The organization formed by Portadown loyalist Billy Wright may be about to end its activities.

The news comes as it has been facing the most intense pressure from its terror rivals the Ulster Volunteer Force which this summer alone saw three LVF members gunned down in Belfast.

In East Belfast on July 1, Jameson Lockhart was murdered on the lower Newtownards Road.

By the end of the month another man lay dead, this time LVF member Stephen Paul and within two weeks the terrorists had struck again on Belfast`s Sandy Row with the death of Michael Green.

Its believed with the LVF announcement the UVF will agree to no further attacks on its rivals.

The LVF was formed nine years ago by Portadown Loyalist Billy Wright, the then UVF Commander in Mid Ulster who`d fallen out with his colleagues and was expelled by them.

Wright had terrorised his area for years by murdering innocent Catholics and continued to do so following his expulsion from the UVF.

His group was responisible for a double murder in Poyntzpass in 1998.

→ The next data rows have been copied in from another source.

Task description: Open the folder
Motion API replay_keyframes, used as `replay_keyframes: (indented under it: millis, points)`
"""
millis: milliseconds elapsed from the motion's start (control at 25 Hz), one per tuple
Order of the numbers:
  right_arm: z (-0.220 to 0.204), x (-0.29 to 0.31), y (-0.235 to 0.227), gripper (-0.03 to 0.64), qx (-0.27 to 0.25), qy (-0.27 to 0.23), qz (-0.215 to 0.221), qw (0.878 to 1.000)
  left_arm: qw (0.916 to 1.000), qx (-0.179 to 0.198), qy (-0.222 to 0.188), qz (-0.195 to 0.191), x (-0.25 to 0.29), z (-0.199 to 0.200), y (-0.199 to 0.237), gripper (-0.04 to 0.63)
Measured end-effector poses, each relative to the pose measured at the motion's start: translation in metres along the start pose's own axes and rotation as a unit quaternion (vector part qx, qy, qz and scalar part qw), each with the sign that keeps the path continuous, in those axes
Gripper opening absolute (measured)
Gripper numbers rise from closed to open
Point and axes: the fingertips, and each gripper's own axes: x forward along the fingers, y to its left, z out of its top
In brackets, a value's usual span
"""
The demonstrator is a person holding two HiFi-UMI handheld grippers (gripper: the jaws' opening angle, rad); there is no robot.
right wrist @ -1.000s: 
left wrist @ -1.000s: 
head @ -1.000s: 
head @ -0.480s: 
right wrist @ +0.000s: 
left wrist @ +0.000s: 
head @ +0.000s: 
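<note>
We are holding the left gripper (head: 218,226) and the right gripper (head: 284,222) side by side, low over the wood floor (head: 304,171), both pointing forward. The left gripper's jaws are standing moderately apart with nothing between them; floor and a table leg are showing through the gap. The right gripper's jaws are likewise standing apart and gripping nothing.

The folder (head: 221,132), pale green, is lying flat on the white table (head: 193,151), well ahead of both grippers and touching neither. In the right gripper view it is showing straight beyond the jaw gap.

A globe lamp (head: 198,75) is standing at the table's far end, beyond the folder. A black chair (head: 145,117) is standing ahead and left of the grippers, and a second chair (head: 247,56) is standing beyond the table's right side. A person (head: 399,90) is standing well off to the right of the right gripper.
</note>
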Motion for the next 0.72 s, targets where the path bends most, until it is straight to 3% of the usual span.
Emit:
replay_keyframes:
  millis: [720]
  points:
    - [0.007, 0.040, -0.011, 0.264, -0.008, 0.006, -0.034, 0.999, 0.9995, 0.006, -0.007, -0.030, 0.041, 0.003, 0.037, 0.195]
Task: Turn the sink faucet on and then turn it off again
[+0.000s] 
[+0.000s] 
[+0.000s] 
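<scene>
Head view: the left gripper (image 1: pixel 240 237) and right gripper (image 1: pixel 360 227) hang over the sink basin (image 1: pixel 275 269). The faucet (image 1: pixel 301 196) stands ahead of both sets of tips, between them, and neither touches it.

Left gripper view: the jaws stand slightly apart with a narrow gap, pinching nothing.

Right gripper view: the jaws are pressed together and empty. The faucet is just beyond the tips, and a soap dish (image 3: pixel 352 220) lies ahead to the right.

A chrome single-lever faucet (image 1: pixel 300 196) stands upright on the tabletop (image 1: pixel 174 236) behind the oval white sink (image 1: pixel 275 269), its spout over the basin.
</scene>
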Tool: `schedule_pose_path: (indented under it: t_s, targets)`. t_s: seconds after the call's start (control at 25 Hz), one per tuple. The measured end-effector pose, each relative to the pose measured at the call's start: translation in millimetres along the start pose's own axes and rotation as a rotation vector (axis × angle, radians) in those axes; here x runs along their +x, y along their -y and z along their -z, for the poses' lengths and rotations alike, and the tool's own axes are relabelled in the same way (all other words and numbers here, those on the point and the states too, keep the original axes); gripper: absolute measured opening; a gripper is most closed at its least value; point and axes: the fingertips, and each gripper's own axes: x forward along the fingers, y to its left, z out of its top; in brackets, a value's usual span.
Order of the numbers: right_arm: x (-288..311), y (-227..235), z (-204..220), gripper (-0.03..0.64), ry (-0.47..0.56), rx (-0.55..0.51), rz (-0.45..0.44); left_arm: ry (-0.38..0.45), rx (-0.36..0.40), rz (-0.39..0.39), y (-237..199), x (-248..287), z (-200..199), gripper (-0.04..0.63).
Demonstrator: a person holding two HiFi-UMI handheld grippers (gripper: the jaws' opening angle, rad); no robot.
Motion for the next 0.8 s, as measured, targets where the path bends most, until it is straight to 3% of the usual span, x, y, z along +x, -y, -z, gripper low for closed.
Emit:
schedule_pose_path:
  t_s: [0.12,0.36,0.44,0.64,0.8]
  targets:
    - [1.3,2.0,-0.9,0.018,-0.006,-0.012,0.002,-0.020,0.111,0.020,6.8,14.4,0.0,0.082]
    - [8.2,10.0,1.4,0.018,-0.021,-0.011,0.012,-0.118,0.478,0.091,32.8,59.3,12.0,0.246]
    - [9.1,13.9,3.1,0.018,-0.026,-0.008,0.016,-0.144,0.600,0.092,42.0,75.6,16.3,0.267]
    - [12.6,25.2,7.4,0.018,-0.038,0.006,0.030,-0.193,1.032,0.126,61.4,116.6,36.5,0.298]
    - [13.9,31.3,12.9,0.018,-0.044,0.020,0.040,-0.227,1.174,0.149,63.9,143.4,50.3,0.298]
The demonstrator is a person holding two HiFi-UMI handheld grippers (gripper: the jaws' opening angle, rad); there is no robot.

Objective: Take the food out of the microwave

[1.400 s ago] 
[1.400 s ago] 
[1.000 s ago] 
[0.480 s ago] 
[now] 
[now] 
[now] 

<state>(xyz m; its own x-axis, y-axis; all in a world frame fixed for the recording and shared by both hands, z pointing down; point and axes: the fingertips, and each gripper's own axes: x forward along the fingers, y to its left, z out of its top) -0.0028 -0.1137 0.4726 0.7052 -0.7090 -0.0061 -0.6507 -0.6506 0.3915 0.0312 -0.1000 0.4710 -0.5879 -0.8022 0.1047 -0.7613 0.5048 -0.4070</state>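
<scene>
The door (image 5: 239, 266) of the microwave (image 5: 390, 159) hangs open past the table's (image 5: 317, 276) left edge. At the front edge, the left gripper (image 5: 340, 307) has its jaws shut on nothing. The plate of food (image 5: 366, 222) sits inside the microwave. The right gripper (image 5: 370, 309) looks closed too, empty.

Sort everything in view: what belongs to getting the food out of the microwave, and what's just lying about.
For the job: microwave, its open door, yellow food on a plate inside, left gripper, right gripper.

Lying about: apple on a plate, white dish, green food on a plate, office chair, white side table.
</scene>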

The LVF did call a ceasefire in that year and urged people to vote no in the referendum. Ignoring its own ceasefire it also went on to kill journalist Martin O`Hagan and UVF leader in the Portadown area Richard Jameson.

Later Billy Wright was killed in the Maze by the INLA.

Famously, and some thought opportunistically, it was the LVF that offered the first guns to be decommissioned by General John DeChastelain though it resumed its murder campaign soon afterwards.

Now the organisation may be preparing to end its campaign of sectarian terror, though partly through the pressure of its UVF rivals.